▶ **Work item**: Examine the material below and count the lines that hold the word "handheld". Report only the number.

----

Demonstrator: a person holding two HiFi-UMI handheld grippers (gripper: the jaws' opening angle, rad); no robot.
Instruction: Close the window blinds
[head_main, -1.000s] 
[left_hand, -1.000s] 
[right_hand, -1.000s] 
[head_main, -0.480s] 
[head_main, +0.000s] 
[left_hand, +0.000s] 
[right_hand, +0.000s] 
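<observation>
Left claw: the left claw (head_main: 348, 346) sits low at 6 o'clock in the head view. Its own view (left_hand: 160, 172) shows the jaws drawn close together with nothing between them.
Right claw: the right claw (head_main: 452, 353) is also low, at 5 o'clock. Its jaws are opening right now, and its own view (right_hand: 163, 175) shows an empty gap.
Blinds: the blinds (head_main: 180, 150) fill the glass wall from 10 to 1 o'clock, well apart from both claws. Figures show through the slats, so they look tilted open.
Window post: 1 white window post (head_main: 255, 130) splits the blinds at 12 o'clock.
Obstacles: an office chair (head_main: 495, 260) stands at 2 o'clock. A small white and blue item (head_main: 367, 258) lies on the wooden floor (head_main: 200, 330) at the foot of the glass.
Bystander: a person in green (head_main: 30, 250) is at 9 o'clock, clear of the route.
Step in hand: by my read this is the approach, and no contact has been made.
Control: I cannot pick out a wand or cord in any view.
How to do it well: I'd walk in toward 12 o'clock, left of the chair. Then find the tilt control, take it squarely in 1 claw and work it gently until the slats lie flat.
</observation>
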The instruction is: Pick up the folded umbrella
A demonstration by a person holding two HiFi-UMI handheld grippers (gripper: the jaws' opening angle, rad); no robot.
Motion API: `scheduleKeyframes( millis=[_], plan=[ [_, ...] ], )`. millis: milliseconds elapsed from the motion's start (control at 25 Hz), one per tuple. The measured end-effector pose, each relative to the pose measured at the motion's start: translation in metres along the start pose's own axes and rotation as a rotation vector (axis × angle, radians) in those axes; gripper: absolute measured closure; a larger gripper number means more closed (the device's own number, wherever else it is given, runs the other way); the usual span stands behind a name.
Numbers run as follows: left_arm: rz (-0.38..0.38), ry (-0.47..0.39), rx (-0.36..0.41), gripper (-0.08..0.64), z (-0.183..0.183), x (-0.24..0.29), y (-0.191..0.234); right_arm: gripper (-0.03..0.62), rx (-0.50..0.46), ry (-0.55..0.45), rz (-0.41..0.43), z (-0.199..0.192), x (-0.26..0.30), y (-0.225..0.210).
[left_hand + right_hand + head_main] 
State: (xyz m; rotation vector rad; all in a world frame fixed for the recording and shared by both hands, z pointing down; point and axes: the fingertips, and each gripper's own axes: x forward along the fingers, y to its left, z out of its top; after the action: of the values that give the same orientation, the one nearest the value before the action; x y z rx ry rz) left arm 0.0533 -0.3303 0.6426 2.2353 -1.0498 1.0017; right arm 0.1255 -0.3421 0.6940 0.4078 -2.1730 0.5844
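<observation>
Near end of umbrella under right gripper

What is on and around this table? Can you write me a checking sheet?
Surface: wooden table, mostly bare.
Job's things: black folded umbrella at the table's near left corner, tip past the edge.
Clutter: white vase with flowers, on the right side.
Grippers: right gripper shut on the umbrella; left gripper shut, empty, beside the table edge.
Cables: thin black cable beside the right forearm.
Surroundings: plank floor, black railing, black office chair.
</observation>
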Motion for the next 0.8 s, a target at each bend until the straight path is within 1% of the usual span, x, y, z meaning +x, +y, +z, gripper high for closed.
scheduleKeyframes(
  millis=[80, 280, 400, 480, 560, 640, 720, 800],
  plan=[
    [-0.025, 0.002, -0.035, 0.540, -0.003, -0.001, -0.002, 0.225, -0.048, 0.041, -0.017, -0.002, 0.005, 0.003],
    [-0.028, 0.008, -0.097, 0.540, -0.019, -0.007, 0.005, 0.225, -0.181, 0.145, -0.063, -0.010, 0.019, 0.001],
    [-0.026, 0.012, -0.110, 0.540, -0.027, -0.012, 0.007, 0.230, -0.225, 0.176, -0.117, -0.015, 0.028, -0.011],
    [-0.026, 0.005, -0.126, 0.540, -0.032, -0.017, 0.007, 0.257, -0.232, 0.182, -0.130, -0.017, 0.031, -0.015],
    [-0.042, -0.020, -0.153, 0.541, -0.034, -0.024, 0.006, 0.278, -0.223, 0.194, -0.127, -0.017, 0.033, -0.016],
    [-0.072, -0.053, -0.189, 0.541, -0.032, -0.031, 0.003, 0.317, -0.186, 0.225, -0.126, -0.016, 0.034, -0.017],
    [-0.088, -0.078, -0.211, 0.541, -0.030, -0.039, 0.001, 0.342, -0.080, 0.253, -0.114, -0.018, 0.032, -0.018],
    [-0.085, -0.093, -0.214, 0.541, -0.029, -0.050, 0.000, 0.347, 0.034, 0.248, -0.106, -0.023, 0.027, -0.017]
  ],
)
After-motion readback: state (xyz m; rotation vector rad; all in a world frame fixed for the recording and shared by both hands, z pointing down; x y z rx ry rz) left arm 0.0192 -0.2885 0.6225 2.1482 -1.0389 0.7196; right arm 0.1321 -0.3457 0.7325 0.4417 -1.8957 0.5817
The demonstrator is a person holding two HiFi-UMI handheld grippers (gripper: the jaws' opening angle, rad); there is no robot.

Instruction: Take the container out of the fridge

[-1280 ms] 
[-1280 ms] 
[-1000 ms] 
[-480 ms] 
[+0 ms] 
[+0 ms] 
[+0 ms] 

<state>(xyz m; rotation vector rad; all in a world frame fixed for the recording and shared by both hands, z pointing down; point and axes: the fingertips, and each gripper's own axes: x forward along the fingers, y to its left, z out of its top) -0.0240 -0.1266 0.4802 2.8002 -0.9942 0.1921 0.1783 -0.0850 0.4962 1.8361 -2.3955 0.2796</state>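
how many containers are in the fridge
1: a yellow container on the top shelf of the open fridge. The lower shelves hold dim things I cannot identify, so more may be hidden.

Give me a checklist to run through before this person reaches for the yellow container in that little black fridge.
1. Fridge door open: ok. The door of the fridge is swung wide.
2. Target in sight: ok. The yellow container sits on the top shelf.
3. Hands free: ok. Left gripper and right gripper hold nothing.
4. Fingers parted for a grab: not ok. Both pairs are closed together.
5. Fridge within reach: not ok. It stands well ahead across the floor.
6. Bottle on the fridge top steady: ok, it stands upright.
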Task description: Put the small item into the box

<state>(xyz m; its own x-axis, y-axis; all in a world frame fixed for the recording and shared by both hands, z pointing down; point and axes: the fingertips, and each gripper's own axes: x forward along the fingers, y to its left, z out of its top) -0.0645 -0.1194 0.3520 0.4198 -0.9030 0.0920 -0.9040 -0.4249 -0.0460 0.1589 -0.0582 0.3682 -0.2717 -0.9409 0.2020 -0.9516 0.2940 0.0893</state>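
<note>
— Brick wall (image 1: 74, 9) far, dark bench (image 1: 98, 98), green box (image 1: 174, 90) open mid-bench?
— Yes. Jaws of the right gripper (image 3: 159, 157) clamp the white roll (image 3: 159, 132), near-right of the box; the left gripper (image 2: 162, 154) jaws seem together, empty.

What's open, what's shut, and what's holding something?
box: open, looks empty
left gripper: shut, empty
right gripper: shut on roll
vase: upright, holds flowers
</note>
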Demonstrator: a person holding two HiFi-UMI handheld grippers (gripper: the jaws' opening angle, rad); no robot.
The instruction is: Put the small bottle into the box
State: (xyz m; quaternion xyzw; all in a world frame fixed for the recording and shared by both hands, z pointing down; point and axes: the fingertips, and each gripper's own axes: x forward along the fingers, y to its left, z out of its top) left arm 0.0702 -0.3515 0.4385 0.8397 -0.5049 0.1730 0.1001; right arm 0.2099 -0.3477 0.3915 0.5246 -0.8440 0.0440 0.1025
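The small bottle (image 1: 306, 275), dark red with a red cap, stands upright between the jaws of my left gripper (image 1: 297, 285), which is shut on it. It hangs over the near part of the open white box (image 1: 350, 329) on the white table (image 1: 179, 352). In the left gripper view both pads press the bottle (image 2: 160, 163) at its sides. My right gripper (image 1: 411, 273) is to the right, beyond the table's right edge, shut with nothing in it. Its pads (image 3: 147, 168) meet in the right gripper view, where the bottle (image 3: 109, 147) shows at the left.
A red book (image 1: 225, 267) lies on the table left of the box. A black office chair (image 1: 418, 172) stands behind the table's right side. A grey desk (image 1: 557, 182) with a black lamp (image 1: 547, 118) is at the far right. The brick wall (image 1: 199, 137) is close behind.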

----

▶ **Task output**: 4